The Gbaran tribe of the Ijaw people lives along Taylor Creek ("Gbarain toru") in central Bayelsa State, Nigeria. Gbaran settlements include: Okotiama, Poloaku, Obinagha, Ogboloma, Nedugo, Agbia, Ibiaye (Ebiyai), and  Koroama. Okotiama is the senior community. The close proximity of Gbaran villages along Taylor Creek has helped them maintain their shared cultural traditions. The clan god is Gbaran Ziba.
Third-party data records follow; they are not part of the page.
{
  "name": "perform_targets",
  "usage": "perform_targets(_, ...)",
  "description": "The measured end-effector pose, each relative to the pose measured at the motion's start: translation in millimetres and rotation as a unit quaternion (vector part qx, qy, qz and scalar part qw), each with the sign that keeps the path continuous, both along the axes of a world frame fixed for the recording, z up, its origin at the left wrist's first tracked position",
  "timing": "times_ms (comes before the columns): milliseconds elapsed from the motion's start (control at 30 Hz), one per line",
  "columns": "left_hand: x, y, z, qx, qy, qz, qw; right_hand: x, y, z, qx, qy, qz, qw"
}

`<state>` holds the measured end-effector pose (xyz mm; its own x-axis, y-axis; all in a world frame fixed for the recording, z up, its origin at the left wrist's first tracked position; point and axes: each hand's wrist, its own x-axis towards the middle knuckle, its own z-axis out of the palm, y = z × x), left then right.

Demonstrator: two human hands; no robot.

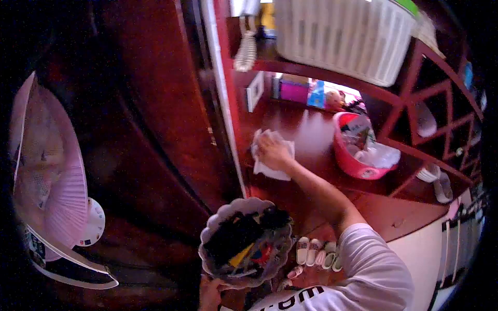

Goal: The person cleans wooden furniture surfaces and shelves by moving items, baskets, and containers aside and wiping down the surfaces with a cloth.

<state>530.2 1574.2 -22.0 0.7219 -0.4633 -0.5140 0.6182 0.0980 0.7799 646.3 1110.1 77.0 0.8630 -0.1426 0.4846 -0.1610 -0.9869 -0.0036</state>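
My right hand (272, 150) presses a white cloth (275, 168) against the dark red shelf top (306, 147), with its fingers bent over the cloth. Low in the view, my left hand (209, 291) grips the scalloped rim of a pale bowl (210, 262). Black items, something yellow and something red lie in that bowl. Most of my left fingers are hidden beneath it. To the right of the cloth, apart from my hand, a pink basket (345, 158) stands on the shelf with a clear plastic bag and other items inside.
A white slatted basket (337, 39) sits on the upper shelf, beside a coiled cord (246, 52). Boxes (293, 89) line the back of the shelf. Lattice racks (415, 106) rise at right. Several shoes (314, 251) rest below. A pink pleated object (67, 197) is at left.
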Motion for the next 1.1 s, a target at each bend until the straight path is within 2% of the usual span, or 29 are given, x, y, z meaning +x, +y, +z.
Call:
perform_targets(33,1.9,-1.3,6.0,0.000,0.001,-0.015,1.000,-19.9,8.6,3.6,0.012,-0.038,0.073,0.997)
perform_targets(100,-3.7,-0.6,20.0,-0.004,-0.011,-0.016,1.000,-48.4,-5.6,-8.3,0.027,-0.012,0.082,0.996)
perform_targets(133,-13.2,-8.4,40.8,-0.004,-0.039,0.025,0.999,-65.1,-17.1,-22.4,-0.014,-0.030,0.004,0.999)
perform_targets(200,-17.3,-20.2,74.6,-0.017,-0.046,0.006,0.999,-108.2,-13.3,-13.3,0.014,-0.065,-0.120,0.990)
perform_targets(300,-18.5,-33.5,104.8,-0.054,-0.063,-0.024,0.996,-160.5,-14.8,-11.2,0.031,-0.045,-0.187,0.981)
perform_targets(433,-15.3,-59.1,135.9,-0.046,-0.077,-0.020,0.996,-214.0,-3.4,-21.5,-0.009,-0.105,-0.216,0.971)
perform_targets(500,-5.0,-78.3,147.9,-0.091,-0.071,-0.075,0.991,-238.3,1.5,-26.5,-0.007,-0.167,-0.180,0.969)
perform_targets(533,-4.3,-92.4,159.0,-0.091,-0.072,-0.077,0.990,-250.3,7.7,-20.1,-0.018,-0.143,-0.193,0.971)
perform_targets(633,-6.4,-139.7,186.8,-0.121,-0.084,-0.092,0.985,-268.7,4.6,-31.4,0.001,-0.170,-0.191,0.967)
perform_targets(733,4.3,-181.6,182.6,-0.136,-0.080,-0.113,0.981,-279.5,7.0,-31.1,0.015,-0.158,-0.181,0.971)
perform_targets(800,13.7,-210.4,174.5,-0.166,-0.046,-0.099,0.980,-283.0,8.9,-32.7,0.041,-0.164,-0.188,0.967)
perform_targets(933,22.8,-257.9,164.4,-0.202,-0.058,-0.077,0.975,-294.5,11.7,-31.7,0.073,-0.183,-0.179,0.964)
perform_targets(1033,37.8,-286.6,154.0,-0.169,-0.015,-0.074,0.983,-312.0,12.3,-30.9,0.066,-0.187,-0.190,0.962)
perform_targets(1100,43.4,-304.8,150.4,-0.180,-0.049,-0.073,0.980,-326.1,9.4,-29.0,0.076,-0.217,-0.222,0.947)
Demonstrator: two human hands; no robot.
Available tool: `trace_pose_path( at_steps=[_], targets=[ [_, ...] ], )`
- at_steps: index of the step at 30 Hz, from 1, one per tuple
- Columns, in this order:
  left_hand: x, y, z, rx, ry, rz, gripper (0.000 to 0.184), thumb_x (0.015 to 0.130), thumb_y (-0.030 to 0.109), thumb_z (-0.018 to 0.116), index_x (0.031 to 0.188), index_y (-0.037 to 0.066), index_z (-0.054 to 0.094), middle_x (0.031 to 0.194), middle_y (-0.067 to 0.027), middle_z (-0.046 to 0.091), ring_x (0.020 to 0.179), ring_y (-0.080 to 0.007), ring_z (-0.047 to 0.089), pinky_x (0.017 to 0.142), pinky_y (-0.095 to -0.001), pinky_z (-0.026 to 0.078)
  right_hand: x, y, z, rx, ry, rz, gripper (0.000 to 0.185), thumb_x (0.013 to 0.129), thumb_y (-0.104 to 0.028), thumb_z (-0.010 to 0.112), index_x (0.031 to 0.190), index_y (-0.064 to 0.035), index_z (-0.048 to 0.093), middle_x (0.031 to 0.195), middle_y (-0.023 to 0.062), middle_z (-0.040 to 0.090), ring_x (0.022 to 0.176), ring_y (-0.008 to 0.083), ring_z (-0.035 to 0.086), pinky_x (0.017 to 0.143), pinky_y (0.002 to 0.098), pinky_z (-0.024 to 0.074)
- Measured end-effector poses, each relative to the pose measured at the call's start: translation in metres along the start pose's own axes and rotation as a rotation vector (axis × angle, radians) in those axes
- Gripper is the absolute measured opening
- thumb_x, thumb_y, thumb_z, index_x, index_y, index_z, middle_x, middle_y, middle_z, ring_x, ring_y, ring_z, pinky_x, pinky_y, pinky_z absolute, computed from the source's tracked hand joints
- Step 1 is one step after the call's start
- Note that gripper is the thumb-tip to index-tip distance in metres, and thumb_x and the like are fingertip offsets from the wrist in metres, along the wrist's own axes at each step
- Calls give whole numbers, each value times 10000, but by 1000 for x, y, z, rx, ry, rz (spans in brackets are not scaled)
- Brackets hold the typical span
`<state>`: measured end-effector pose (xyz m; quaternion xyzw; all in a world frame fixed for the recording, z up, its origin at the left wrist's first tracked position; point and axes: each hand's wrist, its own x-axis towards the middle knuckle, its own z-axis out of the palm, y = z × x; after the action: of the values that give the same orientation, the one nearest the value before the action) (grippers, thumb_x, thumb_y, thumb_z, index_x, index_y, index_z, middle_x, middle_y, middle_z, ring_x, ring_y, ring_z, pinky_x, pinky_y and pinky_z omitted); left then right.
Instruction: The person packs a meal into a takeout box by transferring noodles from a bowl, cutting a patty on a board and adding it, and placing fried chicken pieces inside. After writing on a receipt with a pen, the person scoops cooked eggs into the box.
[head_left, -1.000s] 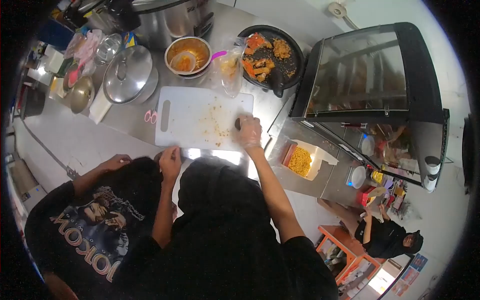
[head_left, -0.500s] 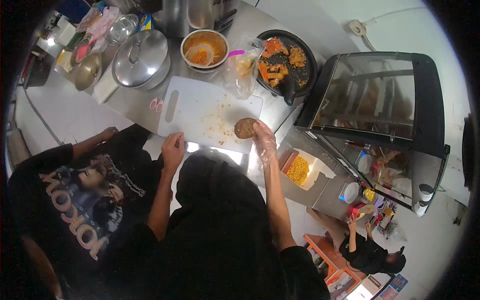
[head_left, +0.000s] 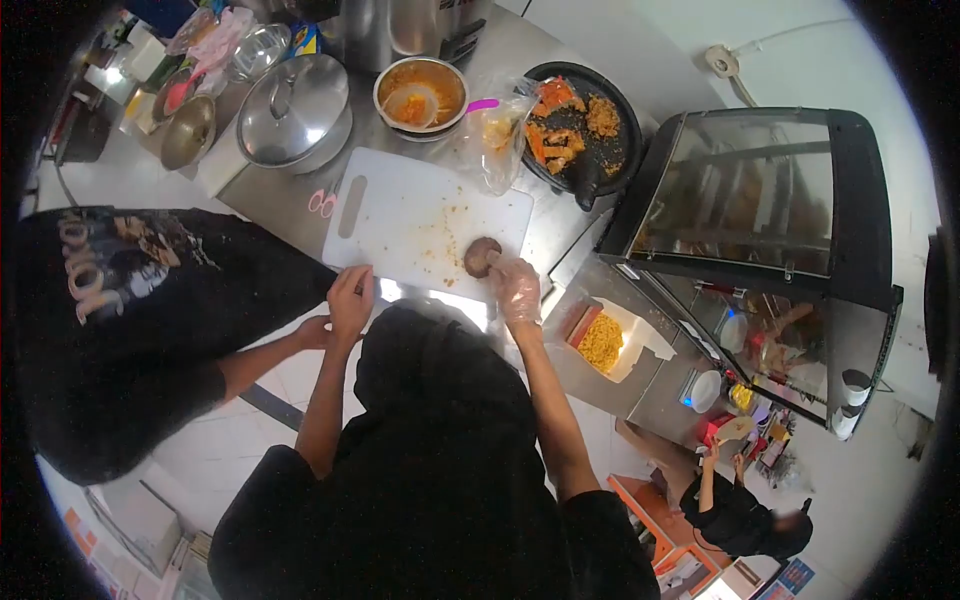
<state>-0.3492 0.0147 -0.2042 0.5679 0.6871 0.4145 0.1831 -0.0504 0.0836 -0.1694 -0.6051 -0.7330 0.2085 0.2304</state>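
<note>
R hand [head_left: 518, 292] grip closed on brown patty [head_left: 482, 257] over board [head_left: 422, 222]; L hand [head_left: 350, 302] grip near board edge, opening unclear.

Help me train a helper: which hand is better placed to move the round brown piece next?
Right, I'd judge: the gloved right hand holds the round brown piece over the cutting board; the bare left hand is farther away.

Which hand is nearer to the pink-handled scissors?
The left. The left hand is at the cutting board's near left corner, below the scissors in view; the right hand, holding a brown round piece, is across by the board's right side.
</note>
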Motion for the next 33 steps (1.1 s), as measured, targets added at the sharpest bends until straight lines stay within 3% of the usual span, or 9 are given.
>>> trace_pose_path(
  at_steps=[1, 5, 10, 20, 22, 25, 28, 30, 33],
  targets=[
    [-2, 1, -1, -44, -3, -47, 82, 883, 57, 639, 951, 19, 665, 853, -143, 658, 689, -276, 646, 623, -351, 520, 0, -2, -3, -23, -48, 121, 241, 812, -124, 663, 1046, -112, 723, 879, 156, 688, 831, 387, 633, 828, 449, 514],
    [-6, -1, -4, -19, -47, -41, 79, 885, 47, 632, 949, 16, 666, 854, -144, 656, 703, -288, 645, 640, -366, 523, -10, 8, 7, 18, -119, 145, 233, 810, -113, 669, 1039, -90, 705, 880, 187, 676, 818, 405, 631, 800, 466, 520],
    [-7, 3, -3, 38, -55, 38, 97, 880, 55, 642, 959, 8, 671, 862, -147, 664, 739, -297, 652, 670, -376, 530, -15, -6, 17, -19, -68, -30, 193, 799, -111, 689, 985, -64, 665, 835, 186, 660, 792, 372, 642, 700, 467, 525],
    [-4, 3, -3, 15, -56, 12, 119, 870, 76, 654, 965, 11, 685, 931, -153, 685, 813, -325, 672, 734, -390, 545, -11, 10, 38, -138, -173, -196, 104, 811, -104, 641, 875, -29, 609, 849, 207, 617, 813, 405, 612, 715, 493, 511],
    [-7, -7, -2, 29, -56, 13, 121, 860, 86, 655, 952, 11, 679, 949, -156, 692, 853, -339, 675, 761, -399, 543, -9, 12, 43, -92, -170, -198, 121, 791, -87, 610, 886, -17, 585, 838, 226, 594, 839, 428, 594, 744, 513, 498],
    [-13, -8, 2, 34, -77, -90, 100, 850, 71, 646, 931, 22, 680, 945, -148, 690, 867, -343, 668, 772, -401, 539, -9, 14, 50, -115, -184, -233, 327, 714, -48, 600, 1034, 18, 606, 931, 261, 624, 876, 443, 592, 786, 506, 502],
    [-17, -14, 4, 40, -75, -82, 97, 870, 90, 614, 910, 32, 680, 938, -149, 680, 899, -338, 660, 793, -421, 540, -10, 28, 71, -182, -110, -271, 180, 722, -61, 626, 896, -16, 627, 861, 220, 637, 834, 413, 622, 757, 483, 514],
    [-15, -8, 0, 44, -61, -26, 82, 873, 99, 625, 922, 47, 666, 940, -139, 680, 893, -334, 661, 775, -419, 540, -10, 28, 76, -209, -173, -130, 103, 726, -78, 648, 824, -47, 642, 816, 180, 647, 811, 365, 640, 749, 440, 526],
    [-17, -16, 4, 68, -42, 10, 83, 869, 106, 642, 933, 55, 656, 926, -129, 679, 876, -331, 665, 757, -413, 543, -6, 22, 69, -245, -198, -199, 83, 726, -65, 653, 806, -43, 649, 810, 191, 659, 801, 358, 648, 749, 431, 530]
  ],
)
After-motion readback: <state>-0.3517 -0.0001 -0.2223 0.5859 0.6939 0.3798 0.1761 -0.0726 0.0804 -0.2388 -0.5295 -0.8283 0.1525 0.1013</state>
Gbarain is actually a clan occupying the villages mentioned above. The Gbarain people are part of the Izon (Ijaw) ethnic nationality. Gbarain was founded by a man called Gbarainowei, son of Oporoza the son of Izon. Gbarainowei's brothers are Kumbowei and Kabowei in Sagbama Local Government Area of Bayelsa State in Nigeria. The Gbarain people speak a dialect Izon. Their occupations, like other of Izon groups, include fishing, farming, canoe-carving and palm oil production.

Significant events
 11 April 2008: Youths from Gbaran clan in Yenagoa disrupted operations at the Etelebou flow station owned by the Shell Petroleum Development Company (SPDC). The action followed alleged non-implementation of a Global Memorandum of Understanding (GMOU) the company entered into with the host communities. The youths stormed the flow station and chased out the oil workers including the expatriate workers.